Principais estratégias de design
As estratégias de design para a linha de base crítica ainda se aplicam nesse caso de uso. Aqui estão as considerações de rede adicionais para essa arquitetura:
Controlar o tráfego de entrada
A entrada ou a comunicação de entrada na rede virtual devem ser restritas para evitar ataques mal-intencionados.
Aplique recursos de WAF (Firewall de Aplicativo Web) no nível global para interromper ataques na borda da rede mais próxima da origem do ataque.
Elimine a conectividade pública com os serviços do Azure. Uma abordagem é usar pontos de extremidade privados.
Inspecione o tráfego antes de entrar na rede. Os NSGs (grupos de segurança de rede) em sub-redes ajudam a filtrar o tráfego permitindo ou negando o fluxo para os endereços IP e portas configurados. Esse nível de controle também ajuda no registro em log granular.

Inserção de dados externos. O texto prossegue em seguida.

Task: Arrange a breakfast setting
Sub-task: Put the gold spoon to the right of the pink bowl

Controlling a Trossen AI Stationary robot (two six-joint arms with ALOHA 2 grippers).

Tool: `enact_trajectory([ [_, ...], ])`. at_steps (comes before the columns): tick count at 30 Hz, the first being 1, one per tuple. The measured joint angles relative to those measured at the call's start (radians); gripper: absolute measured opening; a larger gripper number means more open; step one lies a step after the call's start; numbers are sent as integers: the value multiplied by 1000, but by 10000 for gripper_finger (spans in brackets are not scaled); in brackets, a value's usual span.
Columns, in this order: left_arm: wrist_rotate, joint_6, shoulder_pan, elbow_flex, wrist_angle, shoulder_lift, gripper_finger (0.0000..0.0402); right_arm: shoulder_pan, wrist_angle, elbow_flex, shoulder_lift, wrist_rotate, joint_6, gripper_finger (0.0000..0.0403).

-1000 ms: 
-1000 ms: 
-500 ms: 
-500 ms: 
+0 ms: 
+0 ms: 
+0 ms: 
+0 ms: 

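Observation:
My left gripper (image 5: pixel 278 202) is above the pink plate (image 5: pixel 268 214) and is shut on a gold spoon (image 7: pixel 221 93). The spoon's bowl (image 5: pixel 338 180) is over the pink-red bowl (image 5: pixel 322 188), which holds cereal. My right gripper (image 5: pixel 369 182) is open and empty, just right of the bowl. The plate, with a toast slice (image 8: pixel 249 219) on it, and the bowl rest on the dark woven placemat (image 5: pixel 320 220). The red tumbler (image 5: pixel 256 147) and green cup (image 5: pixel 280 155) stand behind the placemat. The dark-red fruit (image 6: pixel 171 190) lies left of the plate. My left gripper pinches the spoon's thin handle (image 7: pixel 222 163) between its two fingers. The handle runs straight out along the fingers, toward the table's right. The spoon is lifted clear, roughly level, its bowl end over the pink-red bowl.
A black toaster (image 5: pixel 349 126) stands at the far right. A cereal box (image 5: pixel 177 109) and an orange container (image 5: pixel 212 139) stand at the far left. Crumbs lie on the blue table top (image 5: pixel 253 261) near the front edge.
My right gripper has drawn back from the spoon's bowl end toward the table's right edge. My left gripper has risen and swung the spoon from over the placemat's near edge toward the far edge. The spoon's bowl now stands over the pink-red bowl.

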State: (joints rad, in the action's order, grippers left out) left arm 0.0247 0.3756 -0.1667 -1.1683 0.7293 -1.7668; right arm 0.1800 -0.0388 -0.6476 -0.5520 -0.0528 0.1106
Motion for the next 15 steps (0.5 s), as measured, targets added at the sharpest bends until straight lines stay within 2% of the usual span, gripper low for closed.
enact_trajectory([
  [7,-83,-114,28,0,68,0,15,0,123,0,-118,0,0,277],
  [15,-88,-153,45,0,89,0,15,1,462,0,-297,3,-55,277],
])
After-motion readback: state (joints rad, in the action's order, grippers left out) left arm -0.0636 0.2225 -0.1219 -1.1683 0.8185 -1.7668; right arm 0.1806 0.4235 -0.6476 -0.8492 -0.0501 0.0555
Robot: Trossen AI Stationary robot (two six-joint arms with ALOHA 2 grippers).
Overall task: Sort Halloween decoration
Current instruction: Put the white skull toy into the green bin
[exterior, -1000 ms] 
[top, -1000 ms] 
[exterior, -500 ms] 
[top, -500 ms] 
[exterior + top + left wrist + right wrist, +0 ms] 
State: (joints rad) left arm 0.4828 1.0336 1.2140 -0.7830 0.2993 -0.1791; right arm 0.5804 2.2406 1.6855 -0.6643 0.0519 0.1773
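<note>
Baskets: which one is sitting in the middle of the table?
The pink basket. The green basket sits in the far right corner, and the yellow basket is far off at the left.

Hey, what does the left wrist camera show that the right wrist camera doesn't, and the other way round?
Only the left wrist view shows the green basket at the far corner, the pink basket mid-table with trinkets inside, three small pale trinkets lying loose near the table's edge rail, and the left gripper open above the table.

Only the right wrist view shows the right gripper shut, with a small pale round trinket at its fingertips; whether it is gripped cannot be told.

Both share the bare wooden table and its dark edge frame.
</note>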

Controlar o tráfego de saída
O tráfego de saída de uma rede virtual para entidades fora dessa rede deve ser restrito. A falta de controles pode levar a ataques de exfiltração de dados por serviços mal-intencionados de terceiros.
Restrinja o tráfego de saída à Internet usando Firewall do Azure. O firewall pode filtrar o tráfego granularmente usando o FQDN (nome de domínio totalmente qualificado).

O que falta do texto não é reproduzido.